## Provided material
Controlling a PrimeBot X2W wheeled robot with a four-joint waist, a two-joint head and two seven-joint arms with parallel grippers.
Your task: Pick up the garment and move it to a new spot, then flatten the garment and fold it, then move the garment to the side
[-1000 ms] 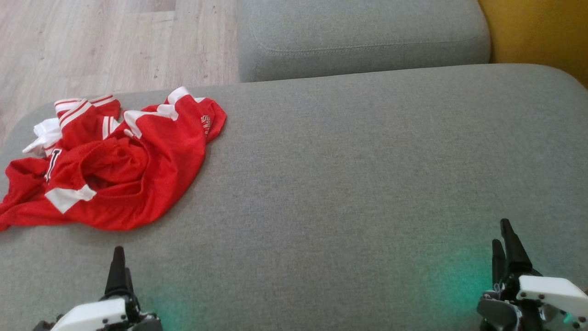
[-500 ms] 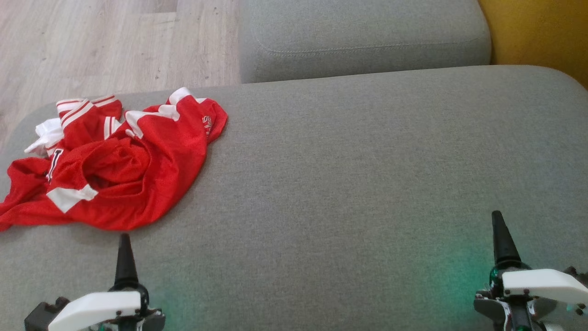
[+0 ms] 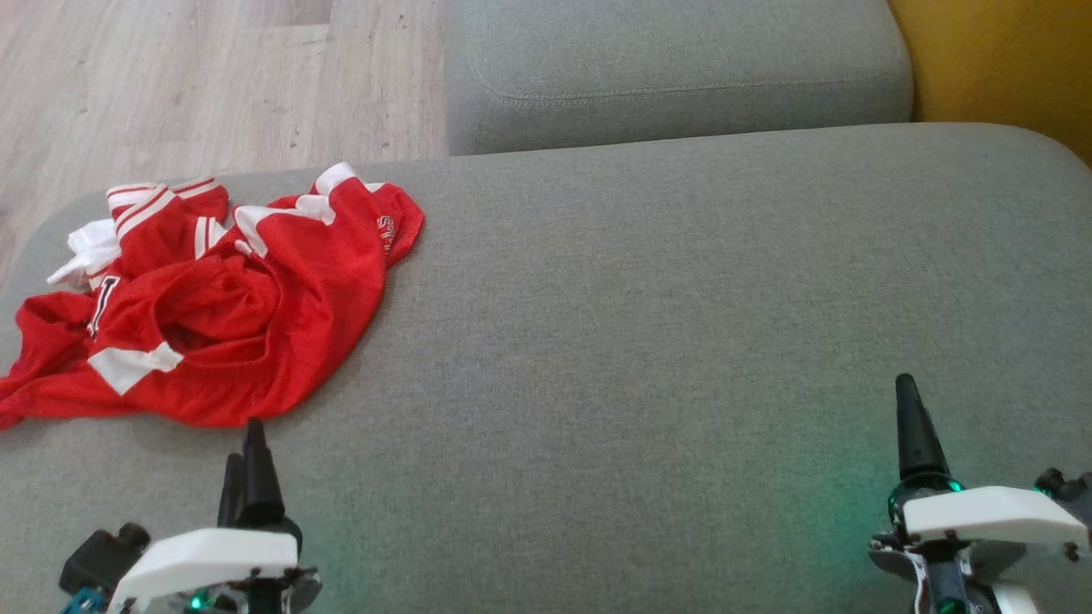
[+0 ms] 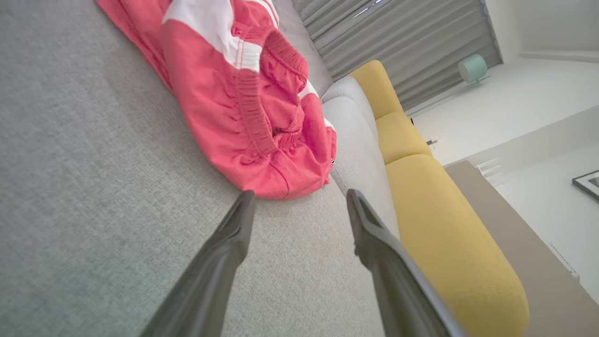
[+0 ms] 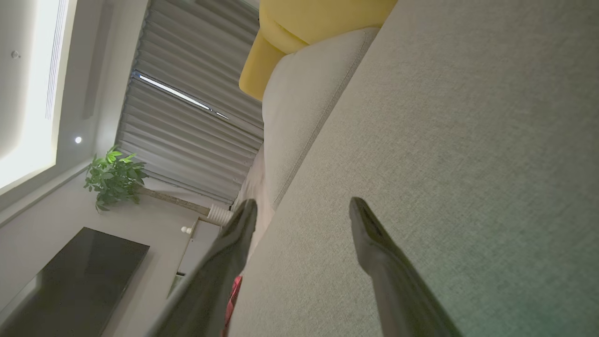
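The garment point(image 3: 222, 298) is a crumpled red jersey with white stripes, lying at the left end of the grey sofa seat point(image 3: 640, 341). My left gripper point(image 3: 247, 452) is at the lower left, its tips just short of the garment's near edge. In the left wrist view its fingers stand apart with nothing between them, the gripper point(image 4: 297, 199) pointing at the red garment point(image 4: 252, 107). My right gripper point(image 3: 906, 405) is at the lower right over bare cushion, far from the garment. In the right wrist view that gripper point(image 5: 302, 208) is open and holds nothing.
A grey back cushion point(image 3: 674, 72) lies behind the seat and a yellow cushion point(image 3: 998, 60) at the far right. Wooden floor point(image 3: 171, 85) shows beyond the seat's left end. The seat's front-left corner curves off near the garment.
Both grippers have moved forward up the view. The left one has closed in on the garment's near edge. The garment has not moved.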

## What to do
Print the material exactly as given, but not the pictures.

## Exercise result
Controlling a PrimeBot X2W wheeled robot with a four-joint waist, a two-joint head and two seven-joint arms with parallel grippers.
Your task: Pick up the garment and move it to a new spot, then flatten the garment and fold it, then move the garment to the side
[-1000 ms] 
[-500 ms] 
[+0 ms] 
[+0 ms] 
[+0 ms] 
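The garment point(image 3: 222, 298) is a crumpled red jersey with white stripes, lying at the left end of the grey sofa seat point(image 3: 640, 341). My left gripper point(image 3: 247, 452) is at the lower left, its tips just short of the garment's near edge. In the left wrist view its fingers stand apart with nothing between them, the gripper point(image 4: 297, 199) pointing at the red garment point(image 4: 252, 107). My right gripper point(image 3: 906, 405) is at the lower right over bare cushion, far from the garment. In the right wrist view that gripper point(image 5: 302, 208) is open and holds nothing.
A grey back cushion point(image 3: 674, 72) lies behind the seat and a yellow cushion point(image 3: 998, 60) at the far right. Wooden floor point(image 3: 171, 85) shows beyond the seat's left end. The seat's front-left corner curves off near the garment.
Both grippers have moved forward up the view. The left one has closed in on the garment's near edge. The garment has not moved.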

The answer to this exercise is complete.